▸ ASSIGNMENT: The reply should return the data in full, exactly as written.
EXTRACTED MATERIAL Block Start
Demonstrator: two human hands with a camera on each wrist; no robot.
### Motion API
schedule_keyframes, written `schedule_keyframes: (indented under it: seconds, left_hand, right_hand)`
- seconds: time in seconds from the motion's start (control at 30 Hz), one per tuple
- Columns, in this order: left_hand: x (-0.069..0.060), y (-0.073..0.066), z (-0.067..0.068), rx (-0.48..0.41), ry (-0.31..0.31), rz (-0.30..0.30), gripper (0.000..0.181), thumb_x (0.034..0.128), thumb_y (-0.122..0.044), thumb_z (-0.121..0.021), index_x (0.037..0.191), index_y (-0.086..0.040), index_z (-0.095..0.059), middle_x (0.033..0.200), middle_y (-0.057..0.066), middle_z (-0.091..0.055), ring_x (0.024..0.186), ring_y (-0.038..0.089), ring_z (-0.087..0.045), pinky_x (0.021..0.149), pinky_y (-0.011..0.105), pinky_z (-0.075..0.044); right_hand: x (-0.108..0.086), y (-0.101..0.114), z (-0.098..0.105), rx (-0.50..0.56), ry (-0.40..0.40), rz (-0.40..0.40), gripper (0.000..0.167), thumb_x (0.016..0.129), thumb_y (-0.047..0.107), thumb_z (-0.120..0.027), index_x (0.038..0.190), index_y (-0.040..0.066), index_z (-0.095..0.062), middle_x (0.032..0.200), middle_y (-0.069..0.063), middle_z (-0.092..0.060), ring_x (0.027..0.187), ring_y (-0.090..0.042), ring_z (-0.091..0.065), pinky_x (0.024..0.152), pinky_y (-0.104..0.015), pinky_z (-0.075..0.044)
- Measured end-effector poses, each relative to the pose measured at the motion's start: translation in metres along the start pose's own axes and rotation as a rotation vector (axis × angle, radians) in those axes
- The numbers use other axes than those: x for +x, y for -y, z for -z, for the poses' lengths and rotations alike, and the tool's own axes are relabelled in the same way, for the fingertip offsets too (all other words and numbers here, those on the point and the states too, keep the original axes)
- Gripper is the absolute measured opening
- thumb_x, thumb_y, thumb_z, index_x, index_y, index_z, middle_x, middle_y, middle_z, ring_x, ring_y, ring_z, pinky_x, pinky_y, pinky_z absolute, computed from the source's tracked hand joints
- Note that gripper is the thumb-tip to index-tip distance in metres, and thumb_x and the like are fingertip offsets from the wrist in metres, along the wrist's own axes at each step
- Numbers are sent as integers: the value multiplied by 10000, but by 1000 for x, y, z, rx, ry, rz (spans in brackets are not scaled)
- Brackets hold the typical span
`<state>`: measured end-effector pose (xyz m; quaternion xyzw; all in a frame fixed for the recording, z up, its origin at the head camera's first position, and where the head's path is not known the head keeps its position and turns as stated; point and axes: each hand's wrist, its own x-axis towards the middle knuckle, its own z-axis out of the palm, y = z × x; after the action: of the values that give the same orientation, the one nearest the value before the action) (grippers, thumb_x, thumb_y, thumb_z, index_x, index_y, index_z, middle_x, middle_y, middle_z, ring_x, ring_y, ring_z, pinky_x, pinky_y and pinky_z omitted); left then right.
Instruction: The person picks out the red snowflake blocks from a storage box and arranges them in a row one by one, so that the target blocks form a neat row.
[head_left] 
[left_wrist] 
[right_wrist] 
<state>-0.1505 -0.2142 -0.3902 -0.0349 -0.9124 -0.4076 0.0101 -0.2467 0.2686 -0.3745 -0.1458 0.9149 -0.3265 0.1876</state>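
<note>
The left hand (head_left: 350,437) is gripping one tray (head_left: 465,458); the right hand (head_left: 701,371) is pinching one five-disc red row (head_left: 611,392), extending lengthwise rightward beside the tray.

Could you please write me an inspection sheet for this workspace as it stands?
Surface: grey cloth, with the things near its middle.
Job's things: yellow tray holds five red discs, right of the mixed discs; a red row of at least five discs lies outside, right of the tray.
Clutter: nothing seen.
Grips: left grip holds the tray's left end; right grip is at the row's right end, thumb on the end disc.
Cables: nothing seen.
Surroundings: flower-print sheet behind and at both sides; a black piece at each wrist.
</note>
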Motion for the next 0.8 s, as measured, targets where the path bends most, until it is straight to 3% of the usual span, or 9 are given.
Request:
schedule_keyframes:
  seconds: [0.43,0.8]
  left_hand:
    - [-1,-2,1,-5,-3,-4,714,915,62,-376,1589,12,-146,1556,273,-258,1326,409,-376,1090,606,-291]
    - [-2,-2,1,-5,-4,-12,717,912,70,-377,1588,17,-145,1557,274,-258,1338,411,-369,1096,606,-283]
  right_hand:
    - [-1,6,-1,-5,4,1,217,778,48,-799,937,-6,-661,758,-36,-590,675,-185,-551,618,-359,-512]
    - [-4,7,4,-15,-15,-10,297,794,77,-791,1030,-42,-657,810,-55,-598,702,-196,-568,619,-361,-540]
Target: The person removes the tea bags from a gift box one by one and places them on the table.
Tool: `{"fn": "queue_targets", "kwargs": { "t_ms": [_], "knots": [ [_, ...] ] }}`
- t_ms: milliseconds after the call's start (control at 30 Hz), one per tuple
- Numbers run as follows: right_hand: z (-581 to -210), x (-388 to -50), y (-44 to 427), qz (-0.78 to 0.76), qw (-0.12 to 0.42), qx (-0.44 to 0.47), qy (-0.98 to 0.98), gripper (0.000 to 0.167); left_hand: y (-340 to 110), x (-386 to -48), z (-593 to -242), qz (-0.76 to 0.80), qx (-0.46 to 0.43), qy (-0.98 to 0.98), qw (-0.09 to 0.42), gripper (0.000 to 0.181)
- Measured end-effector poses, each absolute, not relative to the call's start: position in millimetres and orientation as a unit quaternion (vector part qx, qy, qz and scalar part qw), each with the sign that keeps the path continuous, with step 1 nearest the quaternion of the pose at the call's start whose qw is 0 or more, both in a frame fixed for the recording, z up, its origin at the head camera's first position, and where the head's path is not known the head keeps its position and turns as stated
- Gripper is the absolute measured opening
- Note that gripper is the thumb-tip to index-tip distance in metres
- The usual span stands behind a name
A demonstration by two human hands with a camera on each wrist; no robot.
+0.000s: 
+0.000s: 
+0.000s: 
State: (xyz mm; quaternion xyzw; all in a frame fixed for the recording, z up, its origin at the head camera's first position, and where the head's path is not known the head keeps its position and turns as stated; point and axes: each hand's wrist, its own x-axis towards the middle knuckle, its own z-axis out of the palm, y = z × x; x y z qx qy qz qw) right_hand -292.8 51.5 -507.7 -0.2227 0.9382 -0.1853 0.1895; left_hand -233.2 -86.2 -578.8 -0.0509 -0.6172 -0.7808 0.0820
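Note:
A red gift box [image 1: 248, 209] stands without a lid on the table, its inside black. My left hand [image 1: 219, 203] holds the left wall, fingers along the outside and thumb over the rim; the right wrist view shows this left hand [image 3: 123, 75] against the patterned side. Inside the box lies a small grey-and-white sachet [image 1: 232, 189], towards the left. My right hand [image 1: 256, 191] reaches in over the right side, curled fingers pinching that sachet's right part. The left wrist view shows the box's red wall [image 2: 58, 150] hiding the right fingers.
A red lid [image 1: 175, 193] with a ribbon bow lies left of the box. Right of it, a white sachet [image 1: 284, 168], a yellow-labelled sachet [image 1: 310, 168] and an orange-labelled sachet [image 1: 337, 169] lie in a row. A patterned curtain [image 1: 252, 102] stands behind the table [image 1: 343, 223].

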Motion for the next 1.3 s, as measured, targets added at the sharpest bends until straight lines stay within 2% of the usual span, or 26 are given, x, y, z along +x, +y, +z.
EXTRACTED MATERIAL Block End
▸ YOUR RESPONSE:
Demonstrator: two human hands with a camera on each wrist; no robot.
### Motion API
schedule_keyframes, written `schedule_keyframes: (indented under it: seconds, left_hand, right_hand)`
- seconds: time in seconds from the motion's start (control at 30 Hz), one per tuple
- Columns, in this order: left_hand: x (-0.069..0.060), y (-0.073..0.066), z (-0.067..0.068), rx (-0.48..0.41), ry (-0.31..0.31), rz (-0.30..0.30), gripper (0.000..0.181), thumb_x (0.034..0.128), thumb_y (-0.122..0.044), thumb_z (-0.121..0.021), index_x (0.037..0.191), index_y (-0.086..0.040), index_z (-0.095..0.059), middle_x (0.033..0.200), middle_y (-0.057..0.066), middle_z (-0.091..0.055), ring_x (0.024..0.186), ring_y (-0.038..0.089), ring_z (-0.087..0.045), pinky_x (0.021..0.149), pinky_y (-0.011..0.105), pinky_z (-0.075..0.044); right_hand: x (-0.108..0.086), y (-0.101..0.114), z (-0.098..0.105), rx (-0.50..0.56), ry (-0.40..0.40), rz (-0.40..0.40), gripper (0.000..0.167), thumb_x (0.016..0.129), thumb_y (-0.047..0.107), thumb_z (-0.120..0.027), index_x (0.038..0.190), index_y (-0.040..0.066), index_z (-0.095..0.062), middle_x (0.032..0.200), middle_y (-0.069..0.063), middle_z (-0.092..0.060), ring_x (0.027..0.187), ring_y (-0.090..0.042), ring_z (-0.091..0.065), pinky_x (0.024..0.152), pinky_y (-0.104..0.015), pinky_z (-0.075..0.044)
- Measured end-effector poses, each relative to the pose measured at the motion's start: translation in metres along the start pose's own axes and rotation as a rotation vector (axis × angle, radians) in those axes
- The numbers use other axes than those: x for +x, y for -y, z for -z, for the poses' lengths and rotations alike, and the tool's own axes are relabelled in the same way, for the fingertip offsets too (all other words and numbers here, those on the point and the states too, keep the original axes)
- Gripper is the absolute measured opening
- thumb_x, thumb_y, thumb_z, index_x, index_y, index_z, middle_x, middle_y, middle_z, ring_x, ring_y, ring_z, pinky_x, pinky_y, pinky_z absolute, computed from the source's tracked hand joints
- Note that gripper is the thumb-tip to index-tip distance in metres, and thumb_x and the like are fingertip offsets from the wrist in metres, along the wrist's own axes at each step
- Numbers are sent as integers: the value multiplied by 10000, but by 1000 for x, y, z, rx, ry, rz (spans in brackets are not scaled)
- Brackets hold the typical span
`<state>`: measured end-effector pose (xyz m; quaternion xyzw; all in a frame fixed for the recording, z up, its origin at the head camera's first position, and where the head's path is not known the head keeps its position and turns as stated; point and axes: each hand's wrist, its own x-axis towards the middle knuckle, its own z-axis out of the palm, y = z × x; after the action: of the values that give the same orientation, the one nearest the value before the action) (grippers, thumb_x, thumb_y, thumb_z, index_x, index_y, index_z, middle_x, middle_y, middle_z, ring_x, ring_y, ring_z, pinky_x, pinky_y and pinky_z omitted); left then right.
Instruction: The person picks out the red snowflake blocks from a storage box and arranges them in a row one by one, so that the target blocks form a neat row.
[head_left] 
[left_wrist] 
[right_wrist] 
<state>-0.1505 -0.2142 -0.3902 -0.0349 -0.9124 -0.4076 0.0101 -0.2467 0.2686 -0.3745 -0.1458 0.9149 -0.3265 0.1876</state>
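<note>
The left hand (head_left: 350,437) is gripping one tray (head_left: 465,458); the right hand (head_left: 701,371) is pinching one five-disc red row (head_left: 611,392), extending lengthwise rightward beside the tray.

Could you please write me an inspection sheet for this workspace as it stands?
Surface: grey cloth, with the things near its middle.
Job's things: yellow tray holds five red discs, right of the mixed discs; a red row of at least five discs lies outside, right of the tray.
Clutter: nothing seen.
Grips: left grip holds the tray's left end; right grip is at the row's right end, thumb on the end disc.
Cables: nothing seen.
Surroundings: flower-print sheet behind and at both sides; a black piece at each wrist.
</note>
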Motion for the next 0.8 s, as measured, targets where the path bends most, until it is straight to 3% of the usual span, or 9 are given.
Request:
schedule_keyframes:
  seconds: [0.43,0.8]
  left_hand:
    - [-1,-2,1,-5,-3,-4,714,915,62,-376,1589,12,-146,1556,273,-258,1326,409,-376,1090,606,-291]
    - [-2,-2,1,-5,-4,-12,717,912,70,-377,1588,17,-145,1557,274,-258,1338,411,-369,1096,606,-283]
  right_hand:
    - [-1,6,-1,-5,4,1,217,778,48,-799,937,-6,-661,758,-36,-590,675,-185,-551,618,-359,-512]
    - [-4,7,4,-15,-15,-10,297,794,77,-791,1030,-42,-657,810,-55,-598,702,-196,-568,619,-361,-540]
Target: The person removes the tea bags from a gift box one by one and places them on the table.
Tool: `{"fn": "queue_targets", "kwargs": { "t_ms": [_], "knots": [ [_, ...] ] }}`
- t_ms: milliseconds after the call's start (control at 30 Hz), one per tuple
- Numbers run as follows: right_hand: z (-581 to -210), x (-388 to -50), y (-44 to 427), qz (-0.78 to 0.76), qw (-0.12 to 0.42), qx (-0.44 to 0.47), qy (-0.98 to 0.98), gripper (0.000 to 0.167); left_hand: y (-340 to 110), x (-386 to -48), z (-593 to -242), qz (-0.76 to 0.80), qx (-0.46 to 0.43), qy (-0.98 to 0.98), qw (-0.09 to 0.42), gripper (0.000 to 0.181)
- Measured end-effector poses, each absolute, not relative to the call's start: position in millimetres and orientation as a unit quaternion (vector part qx, qy, qz and scalar part qw), each with the sign that keeps the path continuous, with step 1 nearest the quaternion of the pose at the call's start whose qw is 0 or more, both in a frame fixed for the recording, z up, its origin at the head camera's first position, and where the head's path is not known the head keeps its position and turns as stated
- Gripper is the absolute measured opening
- Note that gripper is the thumb-tip to index-tip distance in metres
- The usual span stands behind a name
A demonstration by two human hands with a camera on each wrist; no robot.
+0.000s: 
+0.000s: 
+0.000s: 
State: (xyz mm; quaternion xyzw; all in a frame fixed for the recording, z up, its origin at the head camera's first position, and where the head's path is not known the head keeps its position and turns as stated; point and axes: each hand's wrist, its own x-axis towards the middle knuckle, its own z-axis out of the palm, y = z × x; x y z qx qy qz qw) right_hand -292.8 51.5 -507.7 -0.2227 0.9382 -0.1853 0.1895; left_hand -233.2 -86.2 -578.8 -0.0509 -0.6172 -0.7808 0.0820
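Note:
A red gift box [image 1: 248, 209] stands without a lid on the table, its inside black. My left hand [image 1: 219, 203] holds the left wall, fingers along the outside and thumb over the rim; the right wrist view shows this left hand [image 3: 123, 75] against the patterned side. Inside the box lies a small grey-and-white sachet [image 1: 232, 189], towards the left. My right hand [image 1: 256, 191] reaches in over the right side, curled fingers pinching that sachet's right part. The left wrist view shows the box's red wall [image 2: 58, 150] hiding the right fingers.
A red lid [image 1: 175, 193] with a ribbon bow lies left of the box. Right of it, a white sachet [image 1: 284, 168], a yellow-labelled sachet [image 1: 310, 168] and an orange-labelled sachet [image 1: 337, 169] lie in a row. A patterned curtain [image 1: 252, 102] stands behind the table [image 1: 343, 223].
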
Motion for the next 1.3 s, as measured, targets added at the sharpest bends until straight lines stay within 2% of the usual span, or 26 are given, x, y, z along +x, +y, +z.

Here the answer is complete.